What order for these steps ? Should the count_threshold and mean_taxa "filtering" be done at the lowest taxonomical level (usually species) or at the taxonomical level of interest ?

I'd say: count_threshold ➔ mean_taxa ➔ taxa_level ➔ relative abundance

AgnesBaud commented 2 years ago

This is a plotting method, so filtering should be done outside of this method ➔ removing count_thresholdmean_threshold (for prevalence plot)/average_relative_abundance_threshold (for abundance plot) and prevalence_threshold done after taxa_level (and relative abundance for abundance plot) step(s). It isn't filtering on the dataframe but rather filtering on the top species to show.

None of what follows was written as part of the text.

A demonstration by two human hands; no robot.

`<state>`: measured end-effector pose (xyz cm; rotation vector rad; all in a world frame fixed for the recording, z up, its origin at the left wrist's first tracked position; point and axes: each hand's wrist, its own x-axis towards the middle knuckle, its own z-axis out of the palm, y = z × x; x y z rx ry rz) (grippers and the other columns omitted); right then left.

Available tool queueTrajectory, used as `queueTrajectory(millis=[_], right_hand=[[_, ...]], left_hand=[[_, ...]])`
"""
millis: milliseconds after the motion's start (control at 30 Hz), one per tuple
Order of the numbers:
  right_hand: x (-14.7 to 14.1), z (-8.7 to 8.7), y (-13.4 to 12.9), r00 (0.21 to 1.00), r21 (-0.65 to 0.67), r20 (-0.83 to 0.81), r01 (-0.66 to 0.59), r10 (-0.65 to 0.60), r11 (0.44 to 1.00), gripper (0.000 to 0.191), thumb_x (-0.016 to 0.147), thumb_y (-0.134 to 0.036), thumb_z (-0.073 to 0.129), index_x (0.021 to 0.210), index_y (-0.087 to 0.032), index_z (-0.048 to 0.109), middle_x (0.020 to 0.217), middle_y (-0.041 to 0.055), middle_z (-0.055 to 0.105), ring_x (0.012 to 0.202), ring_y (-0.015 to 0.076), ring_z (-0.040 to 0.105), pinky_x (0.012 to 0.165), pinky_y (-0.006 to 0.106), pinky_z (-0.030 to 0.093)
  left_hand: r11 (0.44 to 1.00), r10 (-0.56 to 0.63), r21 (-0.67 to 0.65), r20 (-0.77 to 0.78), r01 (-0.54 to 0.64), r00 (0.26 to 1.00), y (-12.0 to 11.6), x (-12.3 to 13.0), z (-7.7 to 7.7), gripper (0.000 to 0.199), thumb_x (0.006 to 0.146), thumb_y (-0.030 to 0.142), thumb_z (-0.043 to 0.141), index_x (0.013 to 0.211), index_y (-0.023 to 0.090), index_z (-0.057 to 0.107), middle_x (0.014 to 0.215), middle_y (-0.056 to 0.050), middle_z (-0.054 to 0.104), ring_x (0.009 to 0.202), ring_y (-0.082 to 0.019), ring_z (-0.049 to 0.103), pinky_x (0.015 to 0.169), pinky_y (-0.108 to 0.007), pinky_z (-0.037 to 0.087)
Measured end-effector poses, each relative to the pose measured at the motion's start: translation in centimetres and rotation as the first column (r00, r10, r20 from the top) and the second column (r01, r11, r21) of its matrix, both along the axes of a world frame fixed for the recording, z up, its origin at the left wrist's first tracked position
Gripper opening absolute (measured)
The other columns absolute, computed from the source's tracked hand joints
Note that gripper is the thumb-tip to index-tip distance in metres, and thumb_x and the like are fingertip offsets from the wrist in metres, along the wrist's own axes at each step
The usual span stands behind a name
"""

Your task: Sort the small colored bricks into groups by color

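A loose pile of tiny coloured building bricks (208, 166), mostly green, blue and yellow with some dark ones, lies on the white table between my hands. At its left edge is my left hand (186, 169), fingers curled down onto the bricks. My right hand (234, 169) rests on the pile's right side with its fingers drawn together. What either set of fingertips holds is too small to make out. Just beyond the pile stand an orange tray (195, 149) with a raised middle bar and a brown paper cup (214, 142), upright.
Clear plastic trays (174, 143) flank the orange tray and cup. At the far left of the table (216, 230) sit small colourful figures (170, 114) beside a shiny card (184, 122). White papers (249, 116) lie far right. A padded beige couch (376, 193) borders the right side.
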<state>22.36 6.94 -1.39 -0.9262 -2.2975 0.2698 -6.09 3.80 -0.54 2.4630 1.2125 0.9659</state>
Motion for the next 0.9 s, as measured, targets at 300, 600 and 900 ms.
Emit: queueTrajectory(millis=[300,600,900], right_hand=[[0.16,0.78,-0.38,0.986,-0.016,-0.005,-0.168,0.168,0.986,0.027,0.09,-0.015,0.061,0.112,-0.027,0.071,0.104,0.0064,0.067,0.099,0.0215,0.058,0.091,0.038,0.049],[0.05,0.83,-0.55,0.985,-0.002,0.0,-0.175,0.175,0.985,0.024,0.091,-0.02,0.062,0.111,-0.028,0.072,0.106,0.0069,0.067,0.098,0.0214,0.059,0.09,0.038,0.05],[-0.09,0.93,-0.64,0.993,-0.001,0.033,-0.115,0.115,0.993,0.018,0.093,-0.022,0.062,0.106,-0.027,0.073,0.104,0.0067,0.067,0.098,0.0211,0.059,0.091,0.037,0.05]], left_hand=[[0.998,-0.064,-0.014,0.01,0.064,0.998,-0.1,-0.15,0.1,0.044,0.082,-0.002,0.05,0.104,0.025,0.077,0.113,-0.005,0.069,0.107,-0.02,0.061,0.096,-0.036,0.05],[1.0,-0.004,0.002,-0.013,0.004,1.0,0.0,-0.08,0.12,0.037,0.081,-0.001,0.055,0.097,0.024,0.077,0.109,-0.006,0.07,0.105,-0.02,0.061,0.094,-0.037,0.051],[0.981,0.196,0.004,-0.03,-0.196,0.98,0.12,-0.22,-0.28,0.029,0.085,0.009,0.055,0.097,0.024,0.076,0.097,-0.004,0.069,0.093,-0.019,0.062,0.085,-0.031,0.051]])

For abundance plot, we can either plot the top X (taxa_number) species or all species above a threshold (average_relative_abundance_threshold). We can also specify that only species present in at least X% of the samples (prevalence_threshold) should be consider to constitute the top species.

Similarly, for prevalence plot, we can either plot the top X (taxa_number) species or all species above a threshold (prevalence_threshold). We can also specify that only species with a mean > X (mean_threshold) should be consider to constitute the top species.